Spermathecal fluid proteins were cleaned up via acetone precipitation overnight at 20 C. The precipitated protein was pelleted and washed twice with 500 ul of 80% acetone, then the pellet was allowed to air dry (ca. 5 min) prior to solubilization in 50 ul of digestion buffer (6 M urea, 2 M thiourea).
Approximately 25 ug of protein were reduced (0.5 ug dithiothreitol, 20 min), alkylated (2.5 ug iodoacetamide, 30 min, dark), and digested (0.5 ug Lys-C for 3 h, then 0.5 ug trypsin overnight). Digested peptides were acidified with one volume of 1% trifluoroacetic acid and desalted with high-capacity STAGE tips. Eluted samples were dried (SpeedVac, Eppendorf, 45 min) and resuspended in Buffer A (0.1% formic acid). Peptide concentrations were determined using a NanoDrop (Thermo, 280 nm) and sample orders were randomized for liquid chromatography-tandem mass spectrometry (LC-MS/MS) analysis.
Peptides (0.5 ug for each sample) were injected on an EASY-nLC 1000 liquid chromatography system (Thermo) coupled to an Impact II Q-TOF mass spectrometer (Bruker). The LC system included a fused-silica (5 um Aqua C18 particles (Phenomenex)) fritted 2 cm trap column connected to a 50 cm analytical column packed with ReproSil C18 (3 um C18 particles (Dr. Maisch)). The separation gradient ran from 5% to 35% Buffer B (80% acetonitrile, 0.1% formic acid) over 120 min, followed by a 15 min wash at 95% Buffer B (flow rate: 250 uL/min). The instrument parameters were: scan from 150 to 2200 m/z, 100 us transient time, 10 us prepulse storage, 7 eV collision energy, 1500 Vpp Collision RF, a +2 default charge state, 18 Hz spectral acquisition rate, 3.0 s cycle time, and the intensity threshold was 250 counts.

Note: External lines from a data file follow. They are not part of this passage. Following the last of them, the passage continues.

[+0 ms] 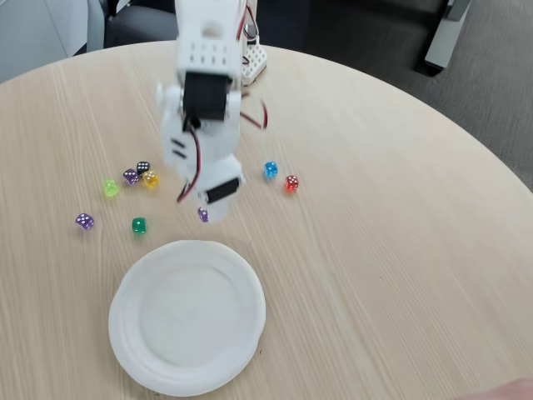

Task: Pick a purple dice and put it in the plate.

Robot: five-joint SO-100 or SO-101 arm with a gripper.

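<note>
White plastic gripper (210, 210): motion-blurred, pointing down at the table; finger opening cannot be told.
Grip contents: a small translucent purple die (202, 214) sits at the gripper tip; whether it is clamped or merely beside the fingers cannot be told.
Arm pose: white arm (204, 100) with black servo blocks and red wires reaches from the far table edge toward the camera, wrist bent downward.
Plate: round white paper plate (187, 315) with shallow raised rim, near the front edge, apart from the gripper; nothing lies in it.
Second violet die (84, 221): translucent, white pips, left of the plate, on the table.
Other dice: green (139, 225), yellow-green (111, 187), greyish-purple (131, 176), amber (151, 178), black (143, 167), blue (271, 169), red (291, 182).
Surface: round pale wood-grain table (383, 250).
Cut off: arm base, at the top edge.
</note>
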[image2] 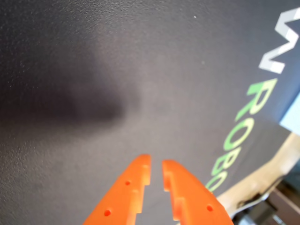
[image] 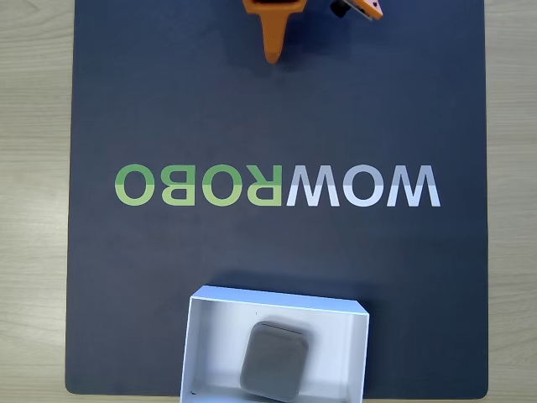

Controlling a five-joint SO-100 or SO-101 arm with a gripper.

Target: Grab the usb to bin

Mass spectrometry data were searched using MaxQuant (v1.6.1.0) using default parameters, except match between runs was enabled. Peptide spectral matches, peptide identifications and protein identifications were controlled at 1% false discovery rates (FDRs). Data were analyzed in Perseus (v1.6.1.1). Proteins differentially expressed between heat-shocked and non-heat-shocked samples, as well as among tissues (semen, virgin spermathecae, and mated spermathecae), were identified using t-tests and significant results were corrected to either 5% (heat-shock and cold-shock) or 10% FDR (pesticide stress) (Banjamini-Hochberg method).
[doi:10.25345/C55T23]
[dataset license: CC0 1.0 Universal (CC0 1.0)]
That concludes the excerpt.